Assignment:
In the data below, find every line with the string "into" and pull it out.

.....

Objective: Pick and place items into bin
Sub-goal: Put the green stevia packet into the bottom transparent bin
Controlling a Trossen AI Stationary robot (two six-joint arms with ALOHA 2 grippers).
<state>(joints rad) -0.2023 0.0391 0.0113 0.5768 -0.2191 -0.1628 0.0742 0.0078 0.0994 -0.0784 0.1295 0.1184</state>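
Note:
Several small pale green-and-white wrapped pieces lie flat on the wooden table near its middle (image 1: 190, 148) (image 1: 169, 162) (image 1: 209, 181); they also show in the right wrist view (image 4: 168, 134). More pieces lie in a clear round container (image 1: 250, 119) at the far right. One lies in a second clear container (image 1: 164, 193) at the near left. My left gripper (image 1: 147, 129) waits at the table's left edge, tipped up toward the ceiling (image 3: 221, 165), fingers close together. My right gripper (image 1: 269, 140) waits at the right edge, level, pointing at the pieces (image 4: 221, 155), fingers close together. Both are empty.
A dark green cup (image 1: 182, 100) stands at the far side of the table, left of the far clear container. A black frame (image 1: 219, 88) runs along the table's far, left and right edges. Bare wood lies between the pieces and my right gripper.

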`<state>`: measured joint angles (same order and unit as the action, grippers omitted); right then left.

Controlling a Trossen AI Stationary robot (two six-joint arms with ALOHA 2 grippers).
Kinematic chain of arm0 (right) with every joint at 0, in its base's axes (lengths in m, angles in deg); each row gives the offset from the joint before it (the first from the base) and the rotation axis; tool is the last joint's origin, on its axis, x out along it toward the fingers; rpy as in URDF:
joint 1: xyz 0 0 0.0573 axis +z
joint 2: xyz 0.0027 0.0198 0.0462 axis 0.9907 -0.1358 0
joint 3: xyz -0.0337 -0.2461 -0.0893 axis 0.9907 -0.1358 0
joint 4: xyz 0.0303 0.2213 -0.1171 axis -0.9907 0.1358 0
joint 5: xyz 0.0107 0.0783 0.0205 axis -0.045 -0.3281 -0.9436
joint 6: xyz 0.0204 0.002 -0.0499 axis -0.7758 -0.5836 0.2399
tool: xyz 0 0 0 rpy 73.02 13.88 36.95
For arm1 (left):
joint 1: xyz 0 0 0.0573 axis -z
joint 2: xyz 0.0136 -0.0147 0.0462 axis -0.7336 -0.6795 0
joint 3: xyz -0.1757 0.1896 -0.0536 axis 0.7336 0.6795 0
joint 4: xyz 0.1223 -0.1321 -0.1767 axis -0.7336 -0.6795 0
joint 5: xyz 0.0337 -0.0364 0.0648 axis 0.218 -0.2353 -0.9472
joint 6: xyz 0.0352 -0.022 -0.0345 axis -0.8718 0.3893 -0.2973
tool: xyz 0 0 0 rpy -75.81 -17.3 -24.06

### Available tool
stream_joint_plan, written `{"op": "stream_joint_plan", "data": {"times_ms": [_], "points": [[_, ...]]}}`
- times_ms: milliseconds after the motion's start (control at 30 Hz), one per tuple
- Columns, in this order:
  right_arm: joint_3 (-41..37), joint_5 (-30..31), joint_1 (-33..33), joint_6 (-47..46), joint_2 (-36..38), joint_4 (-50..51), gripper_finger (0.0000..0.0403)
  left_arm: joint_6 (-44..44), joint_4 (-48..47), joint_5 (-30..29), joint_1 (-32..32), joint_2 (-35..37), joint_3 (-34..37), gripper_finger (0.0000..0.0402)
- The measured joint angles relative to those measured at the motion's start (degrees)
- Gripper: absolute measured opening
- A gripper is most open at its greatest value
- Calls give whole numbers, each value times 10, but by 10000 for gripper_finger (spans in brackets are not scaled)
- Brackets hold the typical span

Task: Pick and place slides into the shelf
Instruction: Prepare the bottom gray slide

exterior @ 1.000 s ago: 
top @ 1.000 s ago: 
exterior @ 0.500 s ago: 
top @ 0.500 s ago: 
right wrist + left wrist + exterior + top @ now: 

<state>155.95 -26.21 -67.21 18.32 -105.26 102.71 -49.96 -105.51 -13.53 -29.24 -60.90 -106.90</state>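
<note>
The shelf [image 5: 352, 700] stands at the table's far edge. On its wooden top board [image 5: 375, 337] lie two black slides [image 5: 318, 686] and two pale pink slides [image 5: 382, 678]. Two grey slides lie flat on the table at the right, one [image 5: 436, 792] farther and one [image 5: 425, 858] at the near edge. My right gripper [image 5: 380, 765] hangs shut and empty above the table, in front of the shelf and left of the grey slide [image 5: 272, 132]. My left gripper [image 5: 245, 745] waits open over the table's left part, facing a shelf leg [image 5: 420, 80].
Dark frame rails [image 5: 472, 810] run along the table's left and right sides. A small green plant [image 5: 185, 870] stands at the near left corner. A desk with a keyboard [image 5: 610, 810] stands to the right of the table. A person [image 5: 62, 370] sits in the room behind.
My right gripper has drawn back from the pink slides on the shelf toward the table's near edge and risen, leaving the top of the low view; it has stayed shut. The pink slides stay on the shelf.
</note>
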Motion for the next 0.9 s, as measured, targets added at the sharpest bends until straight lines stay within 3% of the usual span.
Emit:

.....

Solution to the exercise:
Objective: Pick and place items into bin
Sub-goal: Put the green stevia packet into the bottom transparent bin
Task: Pick and place slides into the shelf

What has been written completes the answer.